Al escuchar estas palabras, Cynthia se quedó aturdida por unos segundos; no conocía a esta gente en absoluto, ¿por qué usarían su vida para intercambiarla por Cynthia Vaughn?

Antes de que pudiera pensar con claridad sobre esta rareza, se dio cuenta de que la mano de Cyrus sobre su hombro se había aflojado.

El pánico que surgió de su corazón casi ahogó los pensamientos de Cynthia en ese momento.

Cyrus entrecerró sus ojos zorrunos, su rostro frío parecía congelado, sus delgados labios se tensaron ligeramente, luego ordenó a sus subordinados detrás de él:
—Entréguenla.

—¡¿Vas a usar mi vida para asegurar la seguridad de Cynthia Vaughn?!

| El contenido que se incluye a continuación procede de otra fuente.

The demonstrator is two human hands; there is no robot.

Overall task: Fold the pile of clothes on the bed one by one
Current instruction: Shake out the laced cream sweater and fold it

—Cynthia reaccionó, luchando fuertemente para liberarse de las manos de los dos subordinados, su voz ligeramente ahogada llena de incredulidad—.

Cyrus, ¿tanto me odias?

Sus palabras hicieron que Cyrus enfocara ligeramente sus ojos, desviando su mirada de Cynthia Vaughn hacia ella, un rastro de complejidad brilló involuntariamente en sus ojos.

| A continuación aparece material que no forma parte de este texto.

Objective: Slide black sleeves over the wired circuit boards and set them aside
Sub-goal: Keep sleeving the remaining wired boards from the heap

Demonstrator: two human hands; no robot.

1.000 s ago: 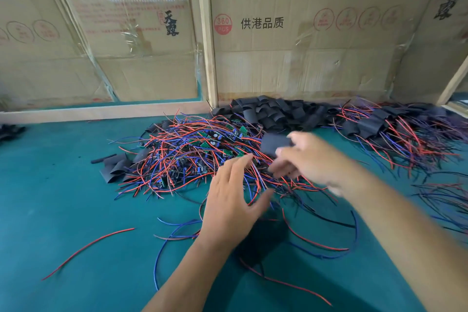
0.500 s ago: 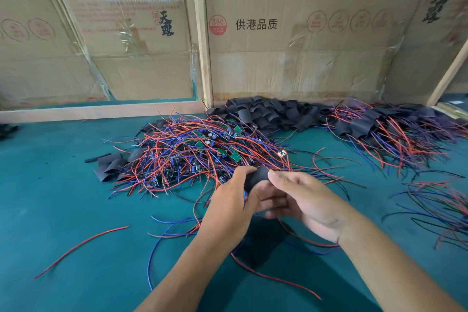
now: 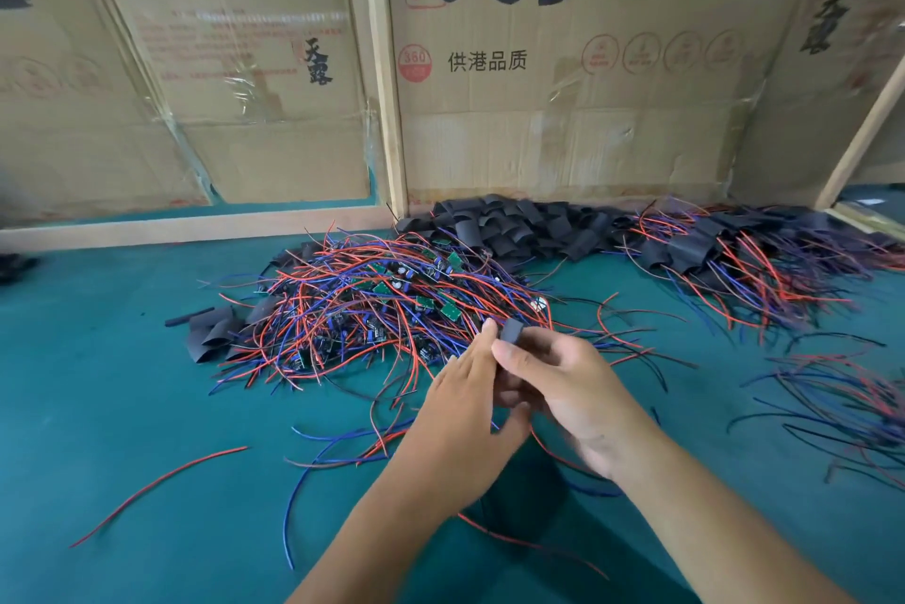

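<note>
Black sleeve (image 3: pixel 511 332) at frame centre, long axis roughly upright, top end tilted slightly right, raised over the green bench (image 3: pixel 122 407). Right hand (image 3: pixel 573 388) grip pinches its lower part between thumb and forefinger; left hand (image 3: pixel 465 412) fingers curl against its left side, palm down. Wired circuit boards (image 3: pixel 392 299) heaped just behind; loose sleeve pile (image 3: pixel 519 231) upper centre by cardboard wall (image 3: pixel 587 138)

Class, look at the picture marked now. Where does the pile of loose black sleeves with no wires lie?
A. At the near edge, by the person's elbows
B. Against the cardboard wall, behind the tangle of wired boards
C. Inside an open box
B: the sleeve pile lies at the foot of the cardboard wall, behind the tangle of wired boards.
</note>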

Luego, fue superado por la indiferencia.

—¿No soy más que un escalón para asegurar la seguridad de Cynthia Vaughn en tus ojos?

Por todo lo que Cynthia Vaughn quiere, por todo lo que la haría sentir mejor, ya sea su corazón o su propio ser.

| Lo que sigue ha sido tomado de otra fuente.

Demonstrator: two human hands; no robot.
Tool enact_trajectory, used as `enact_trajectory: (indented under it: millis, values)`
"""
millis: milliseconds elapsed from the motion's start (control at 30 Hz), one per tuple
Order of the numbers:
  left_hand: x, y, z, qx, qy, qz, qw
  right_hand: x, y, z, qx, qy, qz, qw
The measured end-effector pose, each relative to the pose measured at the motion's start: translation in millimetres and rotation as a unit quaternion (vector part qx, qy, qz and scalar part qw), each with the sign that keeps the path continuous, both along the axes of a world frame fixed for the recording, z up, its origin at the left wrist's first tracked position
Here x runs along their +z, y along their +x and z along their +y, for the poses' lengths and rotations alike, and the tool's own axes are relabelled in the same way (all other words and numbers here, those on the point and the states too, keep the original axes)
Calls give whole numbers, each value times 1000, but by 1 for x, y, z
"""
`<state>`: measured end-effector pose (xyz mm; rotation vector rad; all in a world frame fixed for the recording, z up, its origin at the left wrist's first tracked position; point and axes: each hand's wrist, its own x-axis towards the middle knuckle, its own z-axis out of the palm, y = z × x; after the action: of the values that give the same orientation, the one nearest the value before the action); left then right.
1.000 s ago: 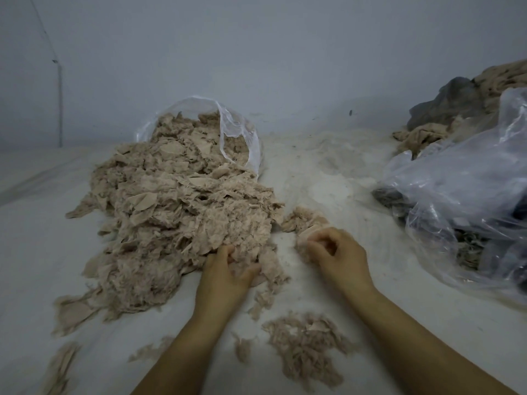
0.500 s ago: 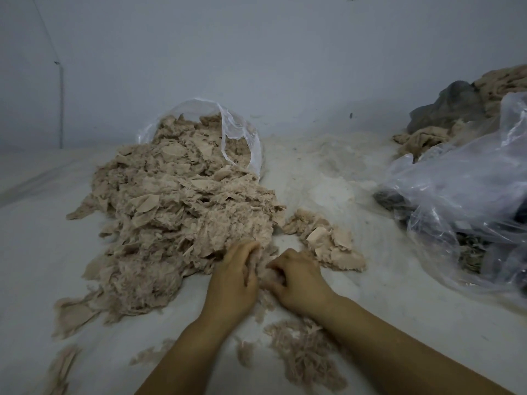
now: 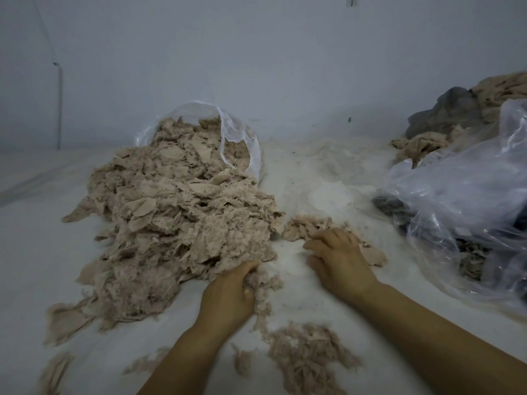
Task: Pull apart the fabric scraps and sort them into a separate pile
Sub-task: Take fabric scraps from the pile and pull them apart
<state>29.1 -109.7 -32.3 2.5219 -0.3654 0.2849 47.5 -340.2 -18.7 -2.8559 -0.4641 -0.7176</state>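
Beige-pink fabric scraps make up the main heap (image 3: 176, 223), spilling from a clear plastic bag (image 3: 239, 138) at far left onto a white sheet (image 3: 34, 252). Loose flat offcuts lie at the heap's near-left edge. Left hand (image 3: 228, 297) sits at the heap's near-right corner, fingers curled round a fluffy clump of scraps (image 3: 262, 283) that joins the heap above it. Near and right of that hand lies a shredded pile (image 3: 308, 354) of frayed, stringy pieces. Right hand (image 3: 339, 258) rests palm down on a smaller sorted pile (image 3: 313, 229) just right of the heap; fingers bent over the scraps, but whether it grips any piece I cannot tell. Far right: a large translucent bag (image 3: 470, 201) with darker contents, grey and tan cloth (image 3: 456, 115) behind it. Judgement: step in hand is separating a clump at the heap edge and passing flat pieces right. To do it well, pinch a small amount only, since the fibres tangle and a big pull would drag the heap toward the sorted pile. Tease layers sideways rather than yanking. Keep a bare gap between heap and sorted pile; they are nearly touching now and could merge.
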Motion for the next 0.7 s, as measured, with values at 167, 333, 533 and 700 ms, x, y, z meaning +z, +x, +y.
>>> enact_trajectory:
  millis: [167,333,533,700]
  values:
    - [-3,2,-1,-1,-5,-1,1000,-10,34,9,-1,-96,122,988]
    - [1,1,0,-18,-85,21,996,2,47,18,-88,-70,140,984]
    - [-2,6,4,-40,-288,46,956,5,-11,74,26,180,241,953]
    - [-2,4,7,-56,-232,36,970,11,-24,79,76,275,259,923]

Él tomó la decisión despiadada y sin corazón.

Cynthia, con sus hombros restringidos, caminó hacia la lancha motora, la brisa de la tarde despeinó su cabello, pero nunca recibió una respuesta de Cyrus.

—Cuando te juntabas con esos matones hace tres años, deberías haber esperado las consecuencias.

—Cynthia, debes asumir los errores que cometiste, es lo justo.

De repente, la voz casualmente fría flotó hasta los oídos de Cynthia con el viento, como un martillo pesado, destrozando cruelmente el último pedazo de esperanza en el corazón de Cynthia.

Dejó su mente en blanco, sus ojos encogiéndose de incredulidad.

¡¿Hace tres años, juntándose con matones?!

Cynthia miró conmocionada, sus ojos enrojeciéndose, como si la cuerda que había estado tensa en su mente de repente se rompiera, comenzó a luchar ferozmente.

—¡Nunca hice eso!

—¡Hermana!

—Cynthia Vaughn, que estaba siendo escoltada, levantó la vista, revelando las cicatrices en su rostro, su voz débil y entristecida—.

¿Has olvidado cómo rogaste a nuestros padres para resolver ese asunto hace tres años?

¿Por qué le mentiste a Cian?

Toda la sangre en el cuerpo de Cynthia se congeló, al escuchar las palabras de Cynthia Vaughn, tan diferentes de hace tres años, señaló a Cynthia Vaughn, de repente riendo.

—Cynthia Vaughn, ¿quién fue hace tres años la que hizo que nuestros padres mintieran, diciéndome que con tal de que dijera ‘fui yo’ frente a los medios, salvaría la empresa familiar?

—¡¿Y quién se arrodilló y me amenazó para silenciar la verdad después de que estallara el escándalo?!

—Los traté a todos como lo más importante en mi vida, los consideré mis parientes más cercanos, así que seguí tolerando una y otra vez, sin importar lo que otros pensaran, no me atreví a decir una palabra, pero ¿y ustedes?!!

—¡¿Dices que estoy mintiendo?!

Cynthia Vaughn, pregúntate a ti misma, ¡¿quién exactamente está mintiendo?!!